Return precisely the opening lines of the listing below, ending with the line that contains "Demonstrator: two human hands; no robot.".

## Information provided
>>>>>

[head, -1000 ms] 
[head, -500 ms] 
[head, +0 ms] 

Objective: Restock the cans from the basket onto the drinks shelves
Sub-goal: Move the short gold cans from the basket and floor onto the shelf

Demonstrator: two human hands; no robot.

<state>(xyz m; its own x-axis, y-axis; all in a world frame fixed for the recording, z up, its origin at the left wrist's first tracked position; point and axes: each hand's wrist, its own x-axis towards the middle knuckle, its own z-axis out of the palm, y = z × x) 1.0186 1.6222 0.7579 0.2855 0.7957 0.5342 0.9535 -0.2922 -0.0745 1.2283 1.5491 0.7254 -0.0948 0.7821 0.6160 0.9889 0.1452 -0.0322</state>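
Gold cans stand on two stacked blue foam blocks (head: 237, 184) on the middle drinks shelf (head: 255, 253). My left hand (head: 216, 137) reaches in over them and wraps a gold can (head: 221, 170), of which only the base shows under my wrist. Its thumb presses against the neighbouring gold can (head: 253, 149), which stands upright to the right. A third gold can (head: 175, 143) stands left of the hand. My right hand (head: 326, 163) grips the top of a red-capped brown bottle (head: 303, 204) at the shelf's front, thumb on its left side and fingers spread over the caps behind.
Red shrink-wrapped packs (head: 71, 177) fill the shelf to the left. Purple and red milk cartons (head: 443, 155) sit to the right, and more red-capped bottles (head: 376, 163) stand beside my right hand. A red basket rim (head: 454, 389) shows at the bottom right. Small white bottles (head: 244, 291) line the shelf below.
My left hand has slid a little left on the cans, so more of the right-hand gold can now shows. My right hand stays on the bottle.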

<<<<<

## Written answer
[head, -1000 ms] 
[head, -500 ms] 
[head, +0 ms] 

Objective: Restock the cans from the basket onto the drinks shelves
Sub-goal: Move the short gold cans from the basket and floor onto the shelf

Demonstrator: two human hands; no robot.

Nothing else is needed to complete this exercise.